The Department of Labor’s Conflict of Interest Rule, if implemented in its current form, will force advisors to choose between employer-sponsored retirement plan business and traditional wealth management, according to new research from Cerulli Associates.
If the April 2017 applicability date for the rule is unchanged by the incoming Trump administration, all advisors who serve the retirement market will become fiduciaries under the Employee Retirement Income Security Act. Notably, the rule brings individual retirement accounts under its jurisdiction and places heightened scrutiny on the recommendation to move assets from employer-sponsored retirement plans to IRAs.

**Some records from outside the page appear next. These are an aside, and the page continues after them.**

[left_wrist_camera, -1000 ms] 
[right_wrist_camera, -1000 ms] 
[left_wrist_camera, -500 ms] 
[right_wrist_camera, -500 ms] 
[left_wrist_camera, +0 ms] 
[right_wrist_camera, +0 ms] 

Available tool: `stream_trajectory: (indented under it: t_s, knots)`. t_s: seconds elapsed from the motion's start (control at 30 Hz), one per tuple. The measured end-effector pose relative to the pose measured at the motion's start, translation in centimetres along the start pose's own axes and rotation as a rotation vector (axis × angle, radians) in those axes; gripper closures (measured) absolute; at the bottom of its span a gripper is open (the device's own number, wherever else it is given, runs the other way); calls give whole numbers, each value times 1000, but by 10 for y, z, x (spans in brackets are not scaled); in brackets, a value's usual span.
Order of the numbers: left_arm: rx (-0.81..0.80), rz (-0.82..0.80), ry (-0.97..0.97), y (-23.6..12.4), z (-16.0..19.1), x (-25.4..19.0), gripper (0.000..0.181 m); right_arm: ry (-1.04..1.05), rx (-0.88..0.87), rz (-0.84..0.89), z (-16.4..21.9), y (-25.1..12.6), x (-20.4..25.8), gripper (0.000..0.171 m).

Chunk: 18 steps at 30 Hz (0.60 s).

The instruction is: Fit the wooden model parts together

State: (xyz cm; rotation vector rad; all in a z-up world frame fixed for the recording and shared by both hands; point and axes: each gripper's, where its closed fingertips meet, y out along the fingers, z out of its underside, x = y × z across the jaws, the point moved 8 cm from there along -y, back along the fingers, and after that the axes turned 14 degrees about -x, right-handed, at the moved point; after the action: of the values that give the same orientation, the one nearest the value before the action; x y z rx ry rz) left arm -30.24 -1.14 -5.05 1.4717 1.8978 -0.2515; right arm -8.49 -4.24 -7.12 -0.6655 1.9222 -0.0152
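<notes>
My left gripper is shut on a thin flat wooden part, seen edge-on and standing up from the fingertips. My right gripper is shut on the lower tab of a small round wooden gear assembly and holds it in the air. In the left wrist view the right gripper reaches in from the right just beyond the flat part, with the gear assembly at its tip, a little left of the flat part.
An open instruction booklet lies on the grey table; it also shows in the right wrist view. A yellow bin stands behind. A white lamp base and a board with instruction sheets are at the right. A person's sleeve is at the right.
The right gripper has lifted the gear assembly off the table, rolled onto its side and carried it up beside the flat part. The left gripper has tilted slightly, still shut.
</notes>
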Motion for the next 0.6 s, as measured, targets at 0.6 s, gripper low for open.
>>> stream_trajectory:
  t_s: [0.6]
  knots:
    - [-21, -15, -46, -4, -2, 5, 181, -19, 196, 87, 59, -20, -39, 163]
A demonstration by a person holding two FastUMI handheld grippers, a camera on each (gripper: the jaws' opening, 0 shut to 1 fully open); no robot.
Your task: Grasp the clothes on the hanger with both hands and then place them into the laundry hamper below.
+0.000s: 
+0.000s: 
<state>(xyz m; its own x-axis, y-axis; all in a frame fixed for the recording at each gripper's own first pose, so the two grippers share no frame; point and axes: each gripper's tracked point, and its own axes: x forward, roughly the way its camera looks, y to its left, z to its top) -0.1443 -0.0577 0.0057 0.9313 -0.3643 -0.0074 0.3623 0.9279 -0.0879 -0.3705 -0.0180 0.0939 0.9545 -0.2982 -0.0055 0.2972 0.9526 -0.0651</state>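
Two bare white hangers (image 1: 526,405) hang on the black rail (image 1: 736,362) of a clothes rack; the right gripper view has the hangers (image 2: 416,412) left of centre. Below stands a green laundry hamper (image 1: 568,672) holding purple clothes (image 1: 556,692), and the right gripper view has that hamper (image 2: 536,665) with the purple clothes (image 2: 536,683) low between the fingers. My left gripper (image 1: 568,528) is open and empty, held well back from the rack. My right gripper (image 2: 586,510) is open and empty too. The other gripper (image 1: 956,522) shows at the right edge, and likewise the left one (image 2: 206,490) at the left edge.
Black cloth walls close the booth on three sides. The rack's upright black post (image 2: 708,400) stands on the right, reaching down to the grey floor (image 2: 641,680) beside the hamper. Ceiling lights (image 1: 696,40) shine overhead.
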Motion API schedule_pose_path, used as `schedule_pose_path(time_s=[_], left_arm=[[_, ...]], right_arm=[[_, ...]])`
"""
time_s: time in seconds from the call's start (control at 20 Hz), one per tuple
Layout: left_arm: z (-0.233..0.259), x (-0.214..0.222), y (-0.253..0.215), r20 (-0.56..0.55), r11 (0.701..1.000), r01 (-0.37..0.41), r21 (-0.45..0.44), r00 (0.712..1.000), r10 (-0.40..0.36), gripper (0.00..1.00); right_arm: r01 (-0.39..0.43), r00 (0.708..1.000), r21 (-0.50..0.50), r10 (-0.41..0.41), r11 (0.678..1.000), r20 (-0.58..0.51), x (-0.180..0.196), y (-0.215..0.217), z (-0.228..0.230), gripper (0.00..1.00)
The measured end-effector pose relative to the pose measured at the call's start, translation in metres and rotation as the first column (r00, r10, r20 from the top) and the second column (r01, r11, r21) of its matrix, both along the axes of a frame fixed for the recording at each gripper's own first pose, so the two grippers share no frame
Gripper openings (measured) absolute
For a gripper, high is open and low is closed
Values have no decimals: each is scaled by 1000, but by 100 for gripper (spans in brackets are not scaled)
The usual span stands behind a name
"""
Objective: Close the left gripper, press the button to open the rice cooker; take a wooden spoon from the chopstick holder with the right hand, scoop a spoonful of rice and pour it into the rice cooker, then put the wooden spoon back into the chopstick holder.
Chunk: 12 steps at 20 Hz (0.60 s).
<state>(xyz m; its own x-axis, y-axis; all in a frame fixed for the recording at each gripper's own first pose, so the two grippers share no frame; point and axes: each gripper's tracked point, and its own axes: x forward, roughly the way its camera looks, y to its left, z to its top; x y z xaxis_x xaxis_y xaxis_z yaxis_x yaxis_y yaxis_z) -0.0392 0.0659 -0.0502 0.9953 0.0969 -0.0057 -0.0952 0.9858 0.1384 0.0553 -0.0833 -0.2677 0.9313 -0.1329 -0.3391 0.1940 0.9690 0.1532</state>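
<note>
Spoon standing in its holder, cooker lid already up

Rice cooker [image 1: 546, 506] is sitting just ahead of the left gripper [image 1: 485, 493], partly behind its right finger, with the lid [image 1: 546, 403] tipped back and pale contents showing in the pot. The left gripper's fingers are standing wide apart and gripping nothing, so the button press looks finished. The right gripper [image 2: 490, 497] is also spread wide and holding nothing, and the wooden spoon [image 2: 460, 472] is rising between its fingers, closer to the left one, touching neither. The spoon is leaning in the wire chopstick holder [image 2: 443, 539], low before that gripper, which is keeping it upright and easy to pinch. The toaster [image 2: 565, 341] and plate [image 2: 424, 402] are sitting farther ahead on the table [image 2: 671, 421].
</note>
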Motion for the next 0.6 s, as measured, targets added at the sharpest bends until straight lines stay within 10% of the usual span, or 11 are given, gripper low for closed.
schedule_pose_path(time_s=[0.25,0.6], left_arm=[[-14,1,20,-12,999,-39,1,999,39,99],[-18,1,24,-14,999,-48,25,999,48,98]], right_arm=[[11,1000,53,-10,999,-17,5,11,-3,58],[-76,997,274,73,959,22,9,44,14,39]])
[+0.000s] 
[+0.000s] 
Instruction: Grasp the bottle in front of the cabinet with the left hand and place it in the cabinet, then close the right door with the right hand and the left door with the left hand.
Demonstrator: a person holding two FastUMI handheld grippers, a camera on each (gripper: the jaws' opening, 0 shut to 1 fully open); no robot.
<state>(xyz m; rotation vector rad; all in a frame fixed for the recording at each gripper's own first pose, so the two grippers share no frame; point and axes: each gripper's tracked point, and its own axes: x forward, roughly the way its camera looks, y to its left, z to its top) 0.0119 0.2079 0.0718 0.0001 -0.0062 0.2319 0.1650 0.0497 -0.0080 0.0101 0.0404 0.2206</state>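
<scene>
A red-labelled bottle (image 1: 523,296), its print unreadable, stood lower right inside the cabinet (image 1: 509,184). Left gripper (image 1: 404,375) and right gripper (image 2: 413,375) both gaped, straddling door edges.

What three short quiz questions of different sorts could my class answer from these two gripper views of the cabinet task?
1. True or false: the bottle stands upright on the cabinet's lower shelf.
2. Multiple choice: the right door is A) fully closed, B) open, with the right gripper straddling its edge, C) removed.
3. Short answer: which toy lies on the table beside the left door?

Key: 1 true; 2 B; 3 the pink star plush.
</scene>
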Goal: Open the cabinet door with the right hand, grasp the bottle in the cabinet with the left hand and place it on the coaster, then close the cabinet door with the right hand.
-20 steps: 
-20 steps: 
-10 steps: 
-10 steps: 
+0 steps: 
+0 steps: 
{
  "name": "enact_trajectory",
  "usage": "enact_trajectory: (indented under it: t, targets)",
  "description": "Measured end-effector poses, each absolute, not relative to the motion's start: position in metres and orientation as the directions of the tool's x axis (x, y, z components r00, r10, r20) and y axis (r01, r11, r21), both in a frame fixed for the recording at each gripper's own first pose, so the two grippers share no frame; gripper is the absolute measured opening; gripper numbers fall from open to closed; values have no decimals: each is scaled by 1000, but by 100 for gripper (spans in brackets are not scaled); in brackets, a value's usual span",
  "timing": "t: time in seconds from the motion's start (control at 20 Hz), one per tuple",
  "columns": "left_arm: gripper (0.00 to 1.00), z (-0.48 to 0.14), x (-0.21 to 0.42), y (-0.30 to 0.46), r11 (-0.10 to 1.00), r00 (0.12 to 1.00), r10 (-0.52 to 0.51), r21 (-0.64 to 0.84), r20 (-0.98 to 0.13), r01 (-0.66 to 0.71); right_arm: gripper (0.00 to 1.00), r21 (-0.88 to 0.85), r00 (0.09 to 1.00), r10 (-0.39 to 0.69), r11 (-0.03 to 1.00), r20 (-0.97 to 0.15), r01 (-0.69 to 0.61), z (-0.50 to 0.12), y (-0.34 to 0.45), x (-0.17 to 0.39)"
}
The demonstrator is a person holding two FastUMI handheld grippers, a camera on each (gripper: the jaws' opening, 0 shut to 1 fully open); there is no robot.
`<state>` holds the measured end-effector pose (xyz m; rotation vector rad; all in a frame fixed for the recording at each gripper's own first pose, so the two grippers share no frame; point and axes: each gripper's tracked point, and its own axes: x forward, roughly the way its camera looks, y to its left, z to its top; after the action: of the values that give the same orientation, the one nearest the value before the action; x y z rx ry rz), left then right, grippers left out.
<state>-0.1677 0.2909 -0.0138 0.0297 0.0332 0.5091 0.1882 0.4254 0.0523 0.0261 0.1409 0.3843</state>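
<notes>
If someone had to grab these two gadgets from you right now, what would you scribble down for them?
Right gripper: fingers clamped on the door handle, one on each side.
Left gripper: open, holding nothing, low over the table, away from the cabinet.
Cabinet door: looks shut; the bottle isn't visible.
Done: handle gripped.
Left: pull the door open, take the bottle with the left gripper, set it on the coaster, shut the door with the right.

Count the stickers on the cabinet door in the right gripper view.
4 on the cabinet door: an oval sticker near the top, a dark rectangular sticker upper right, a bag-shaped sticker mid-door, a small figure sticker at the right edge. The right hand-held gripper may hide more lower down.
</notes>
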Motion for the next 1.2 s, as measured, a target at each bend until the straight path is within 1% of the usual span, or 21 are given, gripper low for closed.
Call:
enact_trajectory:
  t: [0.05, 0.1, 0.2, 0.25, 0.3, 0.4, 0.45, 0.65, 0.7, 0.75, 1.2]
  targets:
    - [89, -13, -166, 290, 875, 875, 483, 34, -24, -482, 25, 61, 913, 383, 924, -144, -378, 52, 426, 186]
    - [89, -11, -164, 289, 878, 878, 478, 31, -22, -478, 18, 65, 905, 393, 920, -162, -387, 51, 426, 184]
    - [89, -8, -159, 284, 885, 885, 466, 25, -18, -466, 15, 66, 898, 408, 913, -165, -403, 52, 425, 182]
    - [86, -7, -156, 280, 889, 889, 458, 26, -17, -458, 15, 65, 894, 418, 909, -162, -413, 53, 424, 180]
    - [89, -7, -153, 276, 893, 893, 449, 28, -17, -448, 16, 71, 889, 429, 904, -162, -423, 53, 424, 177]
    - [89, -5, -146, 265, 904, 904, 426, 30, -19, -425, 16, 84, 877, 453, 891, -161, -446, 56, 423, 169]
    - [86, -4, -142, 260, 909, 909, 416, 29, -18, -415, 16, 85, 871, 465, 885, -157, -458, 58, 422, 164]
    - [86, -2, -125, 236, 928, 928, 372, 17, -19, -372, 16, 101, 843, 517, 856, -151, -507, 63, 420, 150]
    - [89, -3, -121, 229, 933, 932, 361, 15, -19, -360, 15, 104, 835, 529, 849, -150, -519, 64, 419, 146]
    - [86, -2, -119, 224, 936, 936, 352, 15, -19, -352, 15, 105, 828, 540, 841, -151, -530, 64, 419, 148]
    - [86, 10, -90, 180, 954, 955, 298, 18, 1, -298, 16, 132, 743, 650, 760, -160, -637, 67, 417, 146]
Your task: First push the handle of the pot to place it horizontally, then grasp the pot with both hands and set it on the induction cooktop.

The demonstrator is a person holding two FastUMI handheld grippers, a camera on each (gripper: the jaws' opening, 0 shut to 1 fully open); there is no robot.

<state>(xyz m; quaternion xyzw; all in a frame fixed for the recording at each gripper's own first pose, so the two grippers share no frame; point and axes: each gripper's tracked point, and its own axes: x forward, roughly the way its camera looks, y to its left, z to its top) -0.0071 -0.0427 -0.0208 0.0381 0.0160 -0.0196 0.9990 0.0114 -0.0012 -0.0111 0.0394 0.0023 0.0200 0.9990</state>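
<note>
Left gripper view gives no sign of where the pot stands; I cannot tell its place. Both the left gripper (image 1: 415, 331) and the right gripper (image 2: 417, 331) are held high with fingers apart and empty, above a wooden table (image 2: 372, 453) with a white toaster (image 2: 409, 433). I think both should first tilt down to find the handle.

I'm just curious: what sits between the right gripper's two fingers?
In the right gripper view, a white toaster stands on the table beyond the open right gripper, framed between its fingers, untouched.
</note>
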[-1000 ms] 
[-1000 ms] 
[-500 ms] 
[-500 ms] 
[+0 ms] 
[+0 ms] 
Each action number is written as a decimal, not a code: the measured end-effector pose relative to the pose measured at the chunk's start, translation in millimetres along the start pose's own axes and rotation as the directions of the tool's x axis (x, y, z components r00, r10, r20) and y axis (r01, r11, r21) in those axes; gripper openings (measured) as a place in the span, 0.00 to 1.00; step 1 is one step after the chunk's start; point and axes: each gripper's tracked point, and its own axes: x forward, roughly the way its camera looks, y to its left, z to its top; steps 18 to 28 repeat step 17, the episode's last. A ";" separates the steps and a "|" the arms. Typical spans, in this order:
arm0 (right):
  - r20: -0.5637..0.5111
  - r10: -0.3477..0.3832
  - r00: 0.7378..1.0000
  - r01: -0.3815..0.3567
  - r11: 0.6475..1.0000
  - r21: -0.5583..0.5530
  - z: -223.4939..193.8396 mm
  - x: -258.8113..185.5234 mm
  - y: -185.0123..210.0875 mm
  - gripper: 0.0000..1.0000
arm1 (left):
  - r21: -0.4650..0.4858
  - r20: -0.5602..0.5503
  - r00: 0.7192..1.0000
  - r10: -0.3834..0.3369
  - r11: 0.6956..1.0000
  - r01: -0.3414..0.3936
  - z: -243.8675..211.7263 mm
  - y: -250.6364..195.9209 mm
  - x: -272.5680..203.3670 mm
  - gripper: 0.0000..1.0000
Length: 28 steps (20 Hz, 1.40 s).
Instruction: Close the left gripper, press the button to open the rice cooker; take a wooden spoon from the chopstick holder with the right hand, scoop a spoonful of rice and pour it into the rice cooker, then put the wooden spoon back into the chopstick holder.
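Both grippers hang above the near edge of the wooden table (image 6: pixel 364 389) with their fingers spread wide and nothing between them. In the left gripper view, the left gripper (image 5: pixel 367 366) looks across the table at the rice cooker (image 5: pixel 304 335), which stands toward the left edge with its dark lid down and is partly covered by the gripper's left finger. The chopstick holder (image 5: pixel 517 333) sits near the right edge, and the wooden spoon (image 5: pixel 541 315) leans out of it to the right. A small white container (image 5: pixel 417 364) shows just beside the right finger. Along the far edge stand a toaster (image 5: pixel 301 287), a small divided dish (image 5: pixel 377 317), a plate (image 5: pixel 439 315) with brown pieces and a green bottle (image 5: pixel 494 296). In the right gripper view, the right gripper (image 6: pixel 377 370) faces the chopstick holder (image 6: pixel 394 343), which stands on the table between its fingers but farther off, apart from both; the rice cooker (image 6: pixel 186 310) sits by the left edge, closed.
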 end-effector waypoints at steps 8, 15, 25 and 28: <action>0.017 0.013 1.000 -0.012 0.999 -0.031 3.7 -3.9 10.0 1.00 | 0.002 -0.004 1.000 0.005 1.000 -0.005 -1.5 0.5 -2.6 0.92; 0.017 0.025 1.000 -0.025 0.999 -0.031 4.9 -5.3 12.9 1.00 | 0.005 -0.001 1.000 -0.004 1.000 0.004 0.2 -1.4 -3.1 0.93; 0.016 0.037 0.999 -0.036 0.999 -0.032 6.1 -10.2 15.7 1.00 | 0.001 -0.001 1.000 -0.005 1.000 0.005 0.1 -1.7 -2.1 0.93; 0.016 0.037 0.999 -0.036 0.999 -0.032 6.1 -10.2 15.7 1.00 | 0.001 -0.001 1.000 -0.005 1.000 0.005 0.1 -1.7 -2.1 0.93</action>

In more than 20 qualitative research interviews with asset managers, recordkeepers, broker-dealers and advisors focused on the retirement industry, Cerulli finds that the consensus expectation is that more assets will remain in employer-sponsored defined contribution (DC) plans as a result of the DOL Conflict of Interest Rule in its present form.
According to Cerulli, industry constituents believe that the DOL wants participants to keep their assets in-plan because they are “safer” in DC plans and generally have access to lower-cost investments than they would in an IRA.
According to Cerulli, rollovers are a substantial source of growth in the $7.3 trillion IRA market. Cerulli questions whether this growth will be affected under the DOL fiduciary rule, concluding that the heightened scrutiny of the rollover transaction will likely impact many providers, asset managers and advisors in several ways.
For example, rollovers associated with new advisor relationships will also likely slow because participants may “bristle” at signing the Best Interest Contract without an established rapport with that advisor, according to Cerulli.
According to Cerulli, nearly half (45%) of emerging retirement specialist advisors – advisors that generate less than half of their revenue from retirement plans but explicitly express a desire to build the retirement component of their practice – focus on employer-sponsored retirement plans as a source of new potential wealth management clients.
“With the heightened focus on the recommendation to roll over, Cerulli contends that it will be problematic for advisors to approach defined contribution plans in this manner — specifically, with the objective of growing wealth management assets,” the report states.
In addition to new and emerging advisors, advisors overall who generate less than half of their revenue from retirement plans will also likely struggle under the new fiduciary rule.
The troubling fact is that these advisors make up a majority of the industry. According to Cerulli, the advisors that draw 15% to 49.9% of their revenue from retirement plans make up roughly three-fourths of advisors and those that generate less than 15% of their revenue from retirement plans comprise about one-fifth of the advisor industry.
“Advisors and their broker-dealers are forced to evaluate whether it is worth the additional time, effort, and, most importantly, fiduciary liability to continue pursuing rollover assets,” according to Cerulli’s report. “This evaluation process will necessitate decisions regarding which advisors will participate in the retirement market going forward.”
Cerulli states that the DOL rule will force another round of “in or out” for the population of advisors operating in the retirement market.
“Many advisors will be mandated by their [broker-dealer] or wirehouse to choose between DC plan business and traditional wealth management rather than operate in both channels,” the report states. “Others will arrive at this decision point on their own as they assess whether retirement assets are ‘worth their time and effort’ within the DOL Conflict of Interest regime and its new requirements.”
Despite these new requirements, Cerulli contends that participants with existing advisor relationships will, largely, continue to roll assets to IRAs due to the importance of trust and familiarity with their advisor. Established advisors who generate a minimum of half of their revenue from retirement plan business are also best positioned because they are well versed in trends impacting the retirement market and mostly accustomed to acting in a fiduciary capacity for DC plan sponsors, Cerulli concludes.
However, these advisors with more than half of their revenue from retirement plans make up only a small portion of total advisors in the DC market. Cerulli estimates that there are roughly 6,500 practices that draw greater than half of their revenue from retirement plans – which represents less than 7% of practicing advisors.
For the most part, according to Cerulli, the advisors that remain post-implementation of the DOL rule will either be established retirement specialists or advisors partnered with an outsourced fiduciary provider.
Cerulli believes that if the DOL Conflict of Interest Rule is implemented as is, demand for outsourced fiduciary services in the advisor-sold DC market will increase.
Cerulli expects that advisors will increasingly turn to fiduciary outsourcing providers either because their broker-dealers prohibit them from acting in a fiduciary capacity, or because they “lack the appetite or ability” to take on the greater fiduciary responsibility currently set forth under the new regulation.
One asset manager tells Cerulli that advisors who aren’t considered “retirement plan experts” will likely be mandated by their broker-dealers to use “guardrail” products that outsource fiduciary responsibilities to protect both the BD and the advisor.
This shift will create opportunity for outsourced fiduciary providers, such as Morningstar and Mesirow, to partner with advisors who lack the specialization to act as ERISA 3(21) or ERISA 3(38) fiduciaries for retirement plans, according to Cerulli.